The daily invasion of human infrastructure by plants is as banal as it is surprising. It pervades the corners of our lives to this day. Shoots and roots can push straight through concrete. Tree roots can “hear” water running in sealed pipes and seek it out, bursting the pipes in the process. This likely accounts for more than half of all blocked sewer lines.[4] Germany, for example, spends an estimated €28.4 million per year repairing root-burst pipes.[5]

Root-burst pipe

Meanwhile, if a house in a temperate climate is left unattended even for a year or two, plants will infiltrate. Green shoots will sprout from the grout between tiles and shingles. Dandelions and ferns will begin to crumble the edges of paving stones on the balcony. Ten years, and the roof will be host to a thriving botanical community. Fifteen, and the house is no longer yours; it is too far gone. It may be condemned. It belongs to the plants now. In a tropical climate, where the rate of photosynthesis is often faster, this happens much quicker.

Even just a single tendril of green flesh rupturing concrete begins to split open our understanding of plants as sessile, squishable, inert. A soft thing without eyes or a mouth that applies sustained pressure to our rigid boundaries, the only thing between us and the dirt, and it wins the fight? That’s unsettling to a sense of order bent on the supremacy of human ingenuity. The possibility that we are not in charge flicks through the mind. Power is a matter of perspective. Perhaps then, minimalism in the modernist period is the illusion of control, and plants are the corrective.

Interior of the Colosseum in Rome

Yet this need not be a violence, or a source of horror. It might be more fruitful as a humbling reminder. I recently visited the Colosseum in Rome. It was my second time, so my awe at the structure itself was mellowed enough to notice other, smaller things. I gazed from a railed viewing platform over the mazelike passageways of the ground floor some yards below, where enslaved people once crouched beneath a long-gone stage, lifting cages of wild animals and decorative trees through trap doors to the gladiator deck above. All that’s left are the labyrinthine corridor walls. I stood with ten or twenty other tourists. No one was allowed to enter the structures below us. As our guide spoke, I stared at the many green things attached to the ancient walls. They’d breached the rules of no entry to flagrantly colonize the pocked limestones. In nearly every pore, a small plant merrily grew. Tiny yellow flowers on delicate stems poked out between chartreuse tufts of moss.

To the plants, the Colosseum was merely a suitable substrate. From their perspective, the few hundred-thousand years that humans have existed are immaterial, as are monuments to their ingenuity. Plants have been photosynthesizing for at least two billion years longer than Homo sapiens have breathed.

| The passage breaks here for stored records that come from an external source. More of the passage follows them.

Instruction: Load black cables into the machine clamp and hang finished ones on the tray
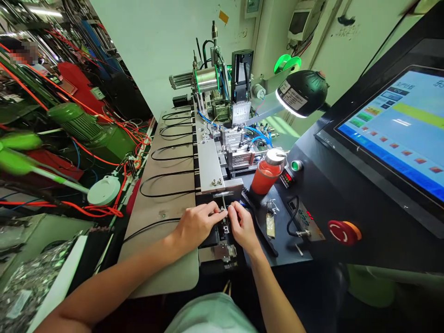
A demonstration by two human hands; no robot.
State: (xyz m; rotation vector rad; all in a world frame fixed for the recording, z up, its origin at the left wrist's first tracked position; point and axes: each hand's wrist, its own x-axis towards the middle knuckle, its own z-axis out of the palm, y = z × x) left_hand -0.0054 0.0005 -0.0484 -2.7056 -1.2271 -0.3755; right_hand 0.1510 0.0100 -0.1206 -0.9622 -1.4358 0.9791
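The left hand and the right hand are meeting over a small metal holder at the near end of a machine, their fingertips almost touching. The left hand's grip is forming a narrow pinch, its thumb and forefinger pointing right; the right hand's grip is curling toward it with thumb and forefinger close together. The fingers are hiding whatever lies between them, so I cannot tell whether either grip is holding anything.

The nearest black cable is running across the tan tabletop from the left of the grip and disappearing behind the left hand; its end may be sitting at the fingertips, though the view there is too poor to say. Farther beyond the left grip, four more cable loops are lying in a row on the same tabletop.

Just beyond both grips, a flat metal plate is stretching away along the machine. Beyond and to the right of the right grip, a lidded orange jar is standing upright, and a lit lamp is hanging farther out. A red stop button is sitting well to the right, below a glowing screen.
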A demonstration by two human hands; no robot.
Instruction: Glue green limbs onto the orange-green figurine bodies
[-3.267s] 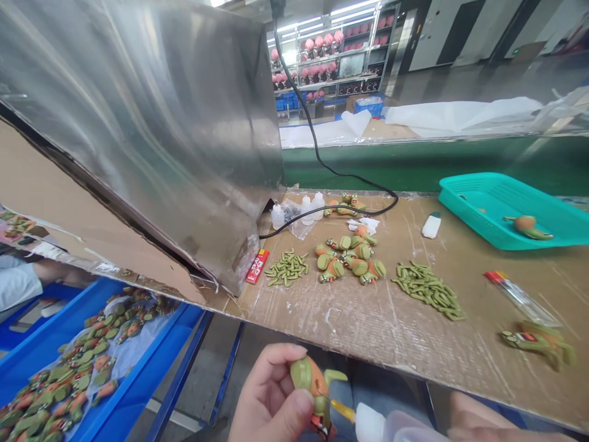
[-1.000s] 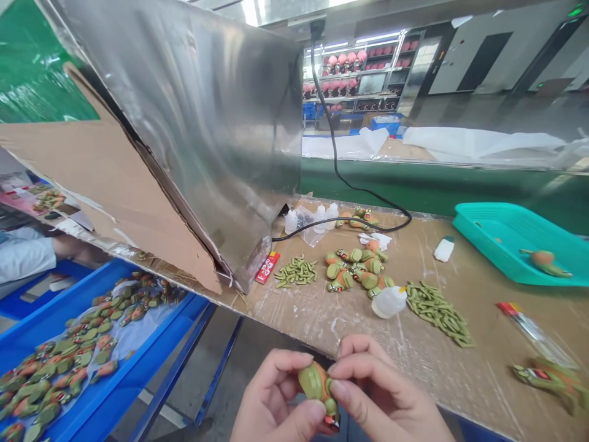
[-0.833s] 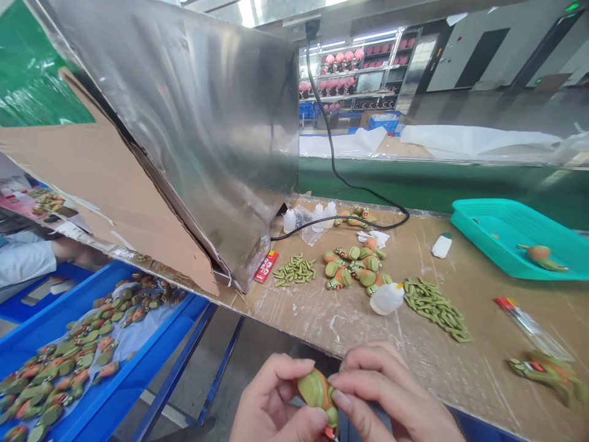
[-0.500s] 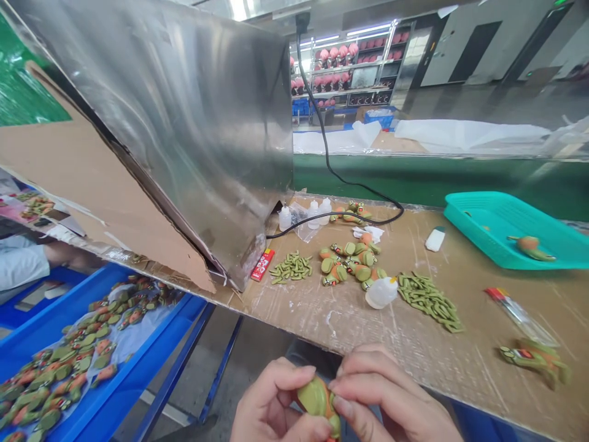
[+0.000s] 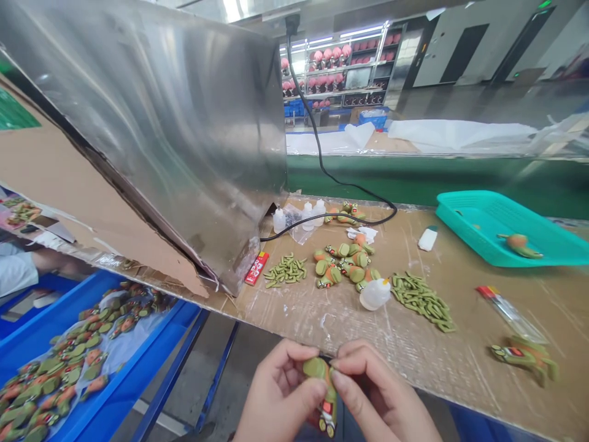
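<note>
My left hand (image 5: 280,396) and my right hand (image 5: 380,399) are both closed on one small green and orange turtle figure (image 5: 322,383), held below the near edge of the cardboard-covered bench (image 5: 414,350). Fingertips of both hands pinch its upper part; its red-marked head hangs down. On the bench beyond lie a white glue bottle (image 5: 375,294) on its side, a cluster of turtle bodies (image 5: 343,264), and two heaps of small green limb pieces, one on the left (image 5: 286,270) and one on the right (image 5: 421,298).
A tilted metal sheet (image 5: 151,129) on cardboard rises at the left. A blue bin (image 5: 138,362) of turtle figures sits below it, with another person's sleeve (image 5: 16,273) beyond. A teal tray (image 5: 501,224) holds one figure. Small bottles (image 5: 304,215), a black cable, a finished turtle (image 5: 524,356).
My right hand no longer holds the glue bottle, which now lies on the bench. Both hands have closed on the turtle figure and shifted slightly. The view has drifted a little.
</note>
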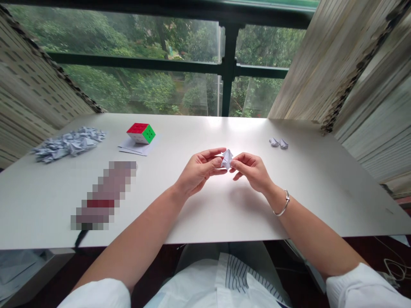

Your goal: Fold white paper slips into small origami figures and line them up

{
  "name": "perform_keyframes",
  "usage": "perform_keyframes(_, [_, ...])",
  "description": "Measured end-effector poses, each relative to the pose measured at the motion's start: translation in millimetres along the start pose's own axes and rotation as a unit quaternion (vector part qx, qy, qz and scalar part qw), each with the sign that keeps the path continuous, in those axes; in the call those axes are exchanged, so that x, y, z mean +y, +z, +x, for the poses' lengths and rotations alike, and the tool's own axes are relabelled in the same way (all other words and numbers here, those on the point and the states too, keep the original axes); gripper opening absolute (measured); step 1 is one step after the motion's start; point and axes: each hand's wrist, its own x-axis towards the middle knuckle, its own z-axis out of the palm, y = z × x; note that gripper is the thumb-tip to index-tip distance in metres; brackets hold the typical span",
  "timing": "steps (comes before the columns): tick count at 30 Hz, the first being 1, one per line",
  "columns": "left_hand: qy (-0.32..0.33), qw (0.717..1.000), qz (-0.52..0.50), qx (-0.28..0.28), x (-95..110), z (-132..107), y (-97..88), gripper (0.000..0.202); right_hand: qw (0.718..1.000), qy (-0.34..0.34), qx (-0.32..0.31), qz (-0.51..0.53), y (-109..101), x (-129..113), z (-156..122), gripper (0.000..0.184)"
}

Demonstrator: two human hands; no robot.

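Both of my hands meet over the middle of the white table (289,201), pinching a small folded white paper piece (227,158). My left hand (199,171) grips its left side with thumb and fingers closed. On the other side, my right hand (252,171) pinches the piece between thumb and fingertips; a silver bracelet (284,204) circles that wrist. The paper piece is held a little above the tabletop.
A heap of folded paper pieces (69,143) lies at the far left. A puzzle cube (141,133) rests on square paper sheets (136,148). Two folded pieces (278,143) sit far right. A blurred-out object (104,194) lies near left. A window and stacked slats border the table.
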Motion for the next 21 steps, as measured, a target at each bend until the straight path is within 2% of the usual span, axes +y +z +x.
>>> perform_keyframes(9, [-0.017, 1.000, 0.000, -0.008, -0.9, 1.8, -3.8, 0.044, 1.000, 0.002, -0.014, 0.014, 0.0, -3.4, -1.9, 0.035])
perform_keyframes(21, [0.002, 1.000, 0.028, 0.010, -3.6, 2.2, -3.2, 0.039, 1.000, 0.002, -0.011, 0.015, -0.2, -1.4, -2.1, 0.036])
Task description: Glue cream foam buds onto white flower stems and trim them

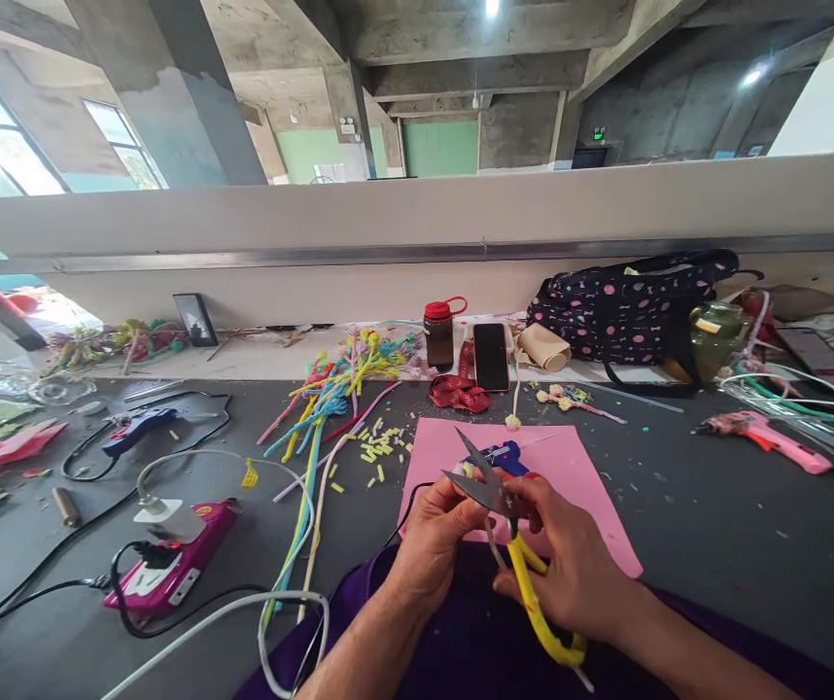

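Note:
My right hand [573,549] is closed round a pair of scissors [488,486] with yellow-wrapped handles. Their grey blades stand apart and point up and to the left. Close beside the blades, my left hand [435,535] is pinched shut, and what lies between its fingertips is hidden. A thin pale strip [494,544] hangs between the two hands. Behind them a blue glue gun [505,457] lies on a pink sheet [563,447], partly covered by my fingers and the blades.
Cut yellow-green pieces [380,447] and bundled coloured stems [336,389] lie left of the sheet. A magenta power strip [176,564] with cords is at left, near another blue glue gun [141,428]. A bottle [438,335], phone [491,357], bag [607,321] and pink glue gun [767,437] also lie around.

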The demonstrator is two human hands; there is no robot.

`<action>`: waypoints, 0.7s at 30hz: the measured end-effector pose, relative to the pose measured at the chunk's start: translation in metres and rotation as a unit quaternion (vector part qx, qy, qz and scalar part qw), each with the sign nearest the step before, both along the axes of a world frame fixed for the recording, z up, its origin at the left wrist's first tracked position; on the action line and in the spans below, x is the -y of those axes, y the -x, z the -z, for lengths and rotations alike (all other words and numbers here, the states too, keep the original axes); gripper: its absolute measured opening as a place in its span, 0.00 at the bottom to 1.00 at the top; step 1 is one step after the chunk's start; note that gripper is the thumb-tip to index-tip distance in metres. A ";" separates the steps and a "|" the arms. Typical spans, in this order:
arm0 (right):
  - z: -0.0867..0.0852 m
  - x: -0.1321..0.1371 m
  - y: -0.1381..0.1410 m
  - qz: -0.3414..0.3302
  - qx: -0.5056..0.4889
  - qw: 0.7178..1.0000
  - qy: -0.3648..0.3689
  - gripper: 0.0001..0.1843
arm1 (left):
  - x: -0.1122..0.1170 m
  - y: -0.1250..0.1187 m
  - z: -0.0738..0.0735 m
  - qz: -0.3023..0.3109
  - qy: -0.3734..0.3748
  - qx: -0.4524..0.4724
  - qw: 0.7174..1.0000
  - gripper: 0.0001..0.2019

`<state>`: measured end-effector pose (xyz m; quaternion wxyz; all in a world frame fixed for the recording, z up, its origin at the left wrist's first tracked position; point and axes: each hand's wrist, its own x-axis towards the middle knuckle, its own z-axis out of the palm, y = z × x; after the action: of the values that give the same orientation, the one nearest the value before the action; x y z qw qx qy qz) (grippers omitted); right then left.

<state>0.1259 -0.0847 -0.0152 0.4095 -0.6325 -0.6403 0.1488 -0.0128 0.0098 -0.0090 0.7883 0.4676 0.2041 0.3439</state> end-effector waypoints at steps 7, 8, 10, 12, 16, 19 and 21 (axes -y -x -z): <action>0.003 -0.001 0.003 0.010 0.010 1.000 -0.010 0.42 | 0.000 -0.002 0.002 0.018 -0.012 -0.008 1.000 0.14; 0.003 -0.001 0.003 0.010 0.010 1.000 -0.010 0.42 | 0.000 -0.003 0.003 0.019 -0.011 -0.006 1.000 0.14; 0.002 -0.001 0.004 0.011 0.010 1.000 -0.011 0.41 | 0.000 -0.004 0.004 0.019 -0.007 -0.004 1.000 0.14; 0.003 -0.001 0.004 0.012 0.012 1.000 -0.011 0.40 | 0.001 -0.005 0.004 0.015 -0.003 -0.004 1.000 0.14; 0.005 -0.001 0.003 0.015 0.025 1.000 -0.008 0.39 | 0.001 -0.007 0.004 0.001 -0.004 -0.008 1.000 0.15; 0.004 0.000 0.001 0.004 0.032 0.999 -0.013 0.39 | 0.000 -0.007 0.005 -0.015 -0.016 -0.026 0.999 0.14; 0.003 0.000 0.000 -0.002 0.036 0.999 -0.016 0.38 | 0.000 -0.006 0.005 -0.023 -0.023 -0.039 0.999 0.13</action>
<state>0.1254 -0.0847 -0.0185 0.3956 -0.6294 -0.6586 0.1166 -0.0068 0.0103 -0.0141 0.7605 0.4939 0.2377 0.3480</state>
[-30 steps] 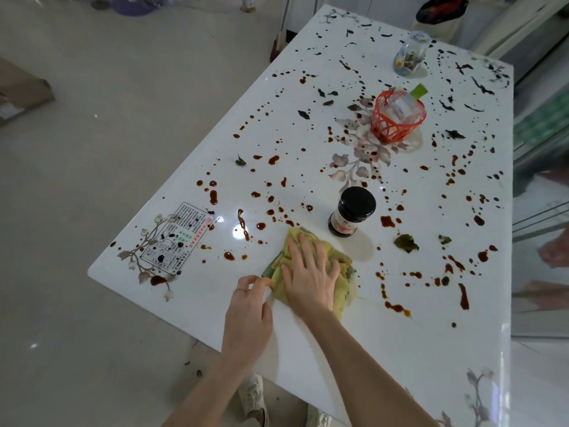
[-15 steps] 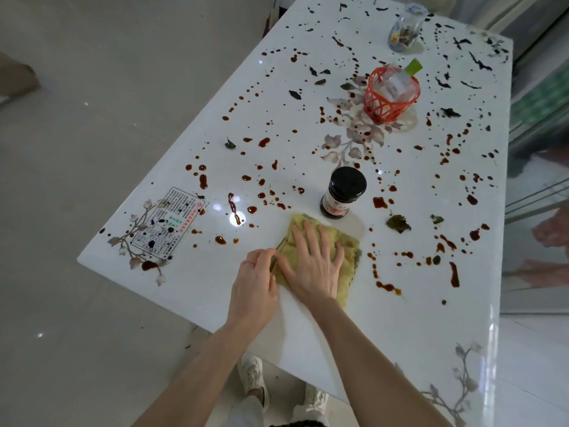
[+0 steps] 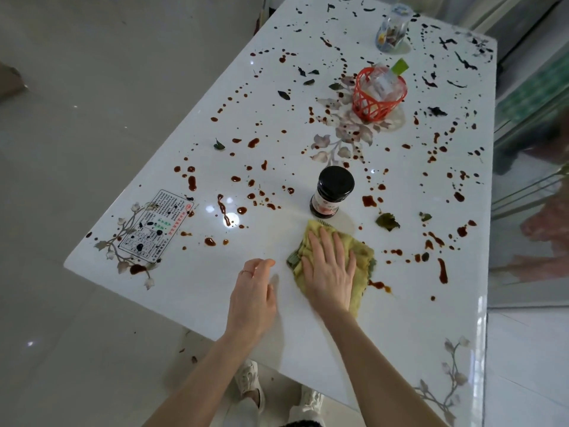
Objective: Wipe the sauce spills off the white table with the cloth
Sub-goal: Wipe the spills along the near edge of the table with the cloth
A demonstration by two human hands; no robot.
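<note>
Her right hand (image 3: 329,274) lies flat with fingers spread, pressing the yellow cloth (image 3: 365,252) onto the white table (image 3: 400,334), I'd guess to spread pressure for wiping. The left hand (image 3: 252,298) rests just beside it, loosely curled and holding nothing, likely bracing. A black-lidded sauce jar (image 3: 332,192) stands just beyond, and sauce spills (image 3: 442,271) dot the far side

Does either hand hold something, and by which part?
Nothing is gripped: the right hand presses flat on the middle of the cloth; the left hand holds nothing.

Right hand (image 3: 331,272) flat on cloth (image 3: 363,257) — sauce-spattered white table (image 3: 400,334).
</note>
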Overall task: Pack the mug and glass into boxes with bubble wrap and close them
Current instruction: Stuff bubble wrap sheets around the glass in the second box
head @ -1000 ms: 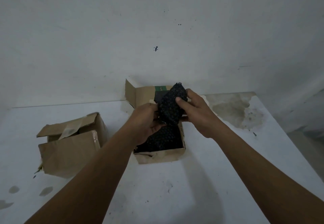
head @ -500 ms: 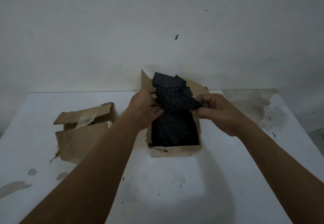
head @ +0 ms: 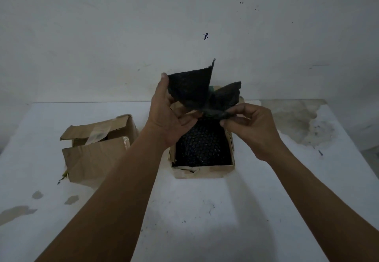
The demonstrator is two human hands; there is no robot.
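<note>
At the left of the white table [head: 205, 210] sits a brown cardboard box [head: 96, 149] with its flaps partly folded over and a strip of tape on the top one; it stands well apart from my hands, with bare tabletop in front of it and a few grey stains near the left edge; my left hand [head: 168, 116] is raised over the open box [head: 203, 171] in the middle, fingers pinching the left edge of a piece of black bubble wrap [head: 192, 89]; the piece stands upright, its long axis running up from the box, its torn top corner pointing at the wall; more black bubble wrap lines the inside of the open box below; my right hand [head: 250, 126] pinches the lower bunched part of the piece just above the box's right wall; the table's right side is stained and free, and its near half is bare.
</note>
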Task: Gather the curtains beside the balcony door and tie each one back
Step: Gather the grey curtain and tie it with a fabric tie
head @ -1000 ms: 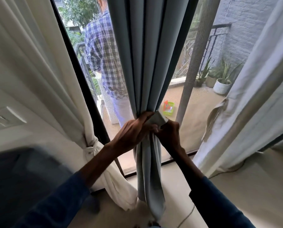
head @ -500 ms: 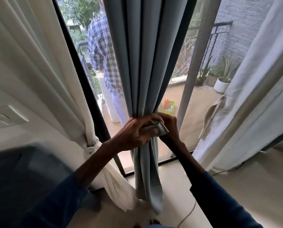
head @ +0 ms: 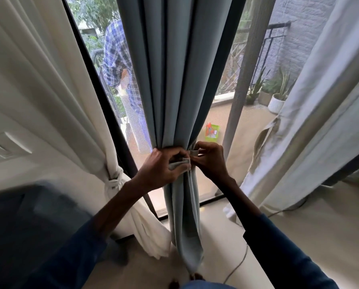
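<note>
Your left hand is curled round the gathered waist of the grey-blue pleated curtain, its fingertips pinching one end of the pale grey fabric tie strip against the folds. Your right hand pinches the strip's other end at the curtain's right edge, thumb and fingers bent close together. The two hands nearly meet across the bunch. This curtain hangs in the middle of the opening, in front of the glass, with its hem on the pale tiled floor. To your left, the black door frame slants down just beside your left wrist. Beyond it the cream curtain is cinched by a knotted cream tie. A dark blurred piece of furniture crowds your left elbow. To your right there is open glass between the grey upright post and the loose off-white curtain, with bare floor under your right forearm and a thin cable trailing across it. Out on the balcony, a white round plant pot holds spiky green leaves, and a small green box holds something orange. A person in a blue checked shirt stands outside.
</note>
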### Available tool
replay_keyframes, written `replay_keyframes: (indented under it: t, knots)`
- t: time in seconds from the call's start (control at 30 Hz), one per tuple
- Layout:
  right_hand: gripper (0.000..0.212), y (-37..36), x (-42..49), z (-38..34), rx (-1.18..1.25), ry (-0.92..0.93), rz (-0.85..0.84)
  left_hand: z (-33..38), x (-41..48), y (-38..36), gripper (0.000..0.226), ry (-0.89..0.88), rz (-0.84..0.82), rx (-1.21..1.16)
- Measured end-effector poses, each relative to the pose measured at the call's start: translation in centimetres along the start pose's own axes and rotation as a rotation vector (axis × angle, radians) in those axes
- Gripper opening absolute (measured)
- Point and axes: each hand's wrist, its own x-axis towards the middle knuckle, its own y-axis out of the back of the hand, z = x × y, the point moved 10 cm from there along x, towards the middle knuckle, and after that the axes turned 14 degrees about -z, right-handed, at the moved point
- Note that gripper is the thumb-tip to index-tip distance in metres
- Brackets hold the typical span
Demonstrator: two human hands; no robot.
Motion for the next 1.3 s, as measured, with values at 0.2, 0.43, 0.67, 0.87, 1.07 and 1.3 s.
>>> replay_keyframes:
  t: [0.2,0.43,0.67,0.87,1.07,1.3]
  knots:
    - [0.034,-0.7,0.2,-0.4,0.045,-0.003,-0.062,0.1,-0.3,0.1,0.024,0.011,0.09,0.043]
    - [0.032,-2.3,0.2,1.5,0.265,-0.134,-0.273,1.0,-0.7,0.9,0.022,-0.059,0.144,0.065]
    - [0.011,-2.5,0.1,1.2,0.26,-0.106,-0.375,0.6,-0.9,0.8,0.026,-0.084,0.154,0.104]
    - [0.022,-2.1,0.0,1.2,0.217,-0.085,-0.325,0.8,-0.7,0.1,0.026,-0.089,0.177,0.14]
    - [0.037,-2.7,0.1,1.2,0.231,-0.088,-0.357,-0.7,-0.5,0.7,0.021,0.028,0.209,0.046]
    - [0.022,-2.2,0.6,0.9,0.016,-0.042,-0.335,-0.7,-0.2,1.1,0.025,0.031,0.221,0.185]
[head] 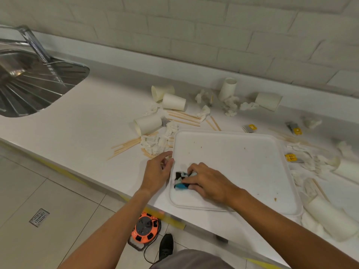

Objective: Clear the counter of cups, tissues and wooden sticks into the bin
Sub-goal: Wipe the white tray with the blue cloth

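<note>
A white tray point(242, 152) lies on the white counter point(87, 117). My right hand point(207, 181) presses a blue, black and white cloth point(181, 180) onto the tray's near left corner. My left hand point(158, 171) rests at the tray's left rim, fingers apart, holding nothing. Behind the tray lie several white paper cups point(173, 101), crumpled tissues point(157, 142) and wooden sticks point(126, 145). More cups point(330, 220) and tissues point(318, 162) lie to the right of the tray. No bin is in view.
A steel sink point(29, 82) with a tap is at the far left. Small yellow and grey sachets point(250, 128) lie behind and right of the tray. On the floor below the counter edge sits an orange cable reel point(145, 229), beside my black shoe point(166, 245).
</note>
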The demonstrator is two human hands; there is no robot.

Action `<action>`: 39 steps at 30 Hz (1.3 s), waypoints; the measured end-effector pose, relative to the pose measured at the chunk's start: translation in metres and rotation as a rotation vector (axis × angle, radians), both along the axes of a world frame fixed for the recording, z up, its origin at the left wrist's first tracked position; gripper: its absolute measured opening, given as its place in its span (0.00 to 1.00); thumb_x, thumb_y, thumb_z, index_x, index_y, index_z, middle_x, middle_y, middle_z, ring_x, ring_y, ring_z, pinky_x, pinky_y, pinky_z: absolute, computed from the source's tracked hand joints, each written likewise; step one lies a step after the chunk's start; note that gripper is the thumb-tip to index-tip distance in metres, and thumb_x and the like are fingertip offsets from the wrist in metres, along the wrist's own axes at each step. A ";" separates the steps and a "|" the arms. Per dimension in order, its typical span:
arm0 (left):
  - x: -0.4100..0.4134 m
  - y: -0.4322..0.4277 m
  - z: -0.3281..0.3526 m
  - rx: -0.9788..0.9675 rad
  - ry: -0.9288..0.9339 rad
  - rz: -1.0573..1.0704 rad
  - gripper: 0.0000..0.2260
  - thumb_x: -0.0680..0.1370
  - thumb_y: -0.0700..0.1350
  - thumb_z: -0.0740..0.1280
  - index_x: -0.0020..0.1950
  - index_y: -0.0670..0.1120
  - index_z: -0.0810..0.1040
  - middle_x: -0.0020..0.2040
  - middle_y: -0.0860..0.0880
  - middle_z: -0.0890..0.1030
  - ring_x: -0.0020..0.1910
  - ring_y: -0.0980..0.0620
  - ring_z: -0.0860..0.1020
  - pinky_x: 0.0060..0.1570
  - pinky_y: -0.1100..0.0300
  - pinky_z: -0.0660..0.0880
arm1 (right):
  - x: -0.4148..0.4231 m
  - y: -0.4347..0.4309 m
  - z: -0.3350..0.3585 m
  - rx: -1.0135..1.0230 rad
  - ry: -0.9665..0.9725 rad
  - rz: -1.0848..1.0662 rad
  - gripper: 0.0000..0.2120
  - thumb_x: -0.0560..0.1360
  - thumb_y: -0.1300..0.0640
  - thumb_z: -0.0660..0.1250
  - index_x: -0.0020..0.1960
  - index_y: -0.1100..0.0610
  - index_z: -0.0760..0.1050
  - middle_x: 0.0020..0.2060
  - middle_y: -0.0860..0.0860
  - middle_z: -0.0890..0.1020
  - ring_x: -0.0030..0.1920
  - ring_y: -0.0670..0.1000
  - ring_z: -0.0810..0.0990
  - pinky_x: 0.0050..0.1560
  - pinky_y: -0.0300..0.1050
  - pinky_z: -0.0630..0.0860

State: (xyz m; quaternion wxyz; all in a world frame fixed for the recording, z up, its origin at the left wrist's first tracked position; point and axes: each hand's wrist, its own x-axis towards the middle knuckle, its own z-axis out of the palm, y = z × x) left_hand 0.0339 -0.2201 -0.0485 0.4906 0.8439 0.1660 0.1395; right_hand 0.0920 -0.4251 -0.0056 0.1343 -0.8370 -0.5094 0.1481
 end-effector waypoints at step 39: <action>0.006 0.015 0.014 -0.310 0.140 -0.212 0.20 0.79 0.44 0.67 0.71 0.51 0.71 0.37 0.42 0.76 0.31 0.47 0.80 0.33 0.55 0.81 | 0.043 0.022 -0.006 0.137 0.030 -0.426 0.15 0.81 0.47 0.60 0.65 0.47 0.77 0.50 0.47 0.68 0.51 0.47 0.69 0.47 0.49 0.75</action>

Fear of the sentient plant comes up over and over in contemporary media. The root of fear is, relentlessly and predictably, the unknown. But there is a layer beyond the unknown that discomfits us more: the sense of something we know but cannot name. A lurking feeling that there is something more going on, some possibility unaccounted for by the culture.

Writing often tries to get at this discrepancy: writers draw word perimeters around feelings for which there is no language. However, even their best efforts remain merely a symbol for something truer. The Brazilian author Clarice Lispector often wrote about her desire to finally write right into meaning, to pierce the center of it and pull out a throbbing heart. She wanted to unite “the symbol of the thing in the thing itself.”

Maybe the reason it is impossible for us to unite “the symbol of the thing in the thing itself” is due to the gaps in our systems of meaning: We don’t yet see how the world truly fits together. We don’t yet feel the unity of complete knowledge, even of the basics. We don’t know whether or not plants are “alive” in the way that we think of ourselves as alive—alive to each other and the surrounding world. Would we be better able to ascribe true meaning to language if we knew that? If we could fill the gaps? A feeling of under-understanding pervades our sense of the natural world. We have an assortment of disconnected facts: plants grow, we think. There is a roughness to our knowledge and tattered ends to our vocabulary. It makes sense that our language fails to truly convey the sensation of living we feel in our bodies, the realness of it all, which we perceive but cannot name.

But back to the Venus flytrap. Just as electric lighting began to transform modern lives around the turn of the twentieth century, the study of biological electricity was transforming our understanding of human and animal life. We were, each of us, animated by this nearly mystical ingredient. And, as science was discovering, so too were Venus flytraps.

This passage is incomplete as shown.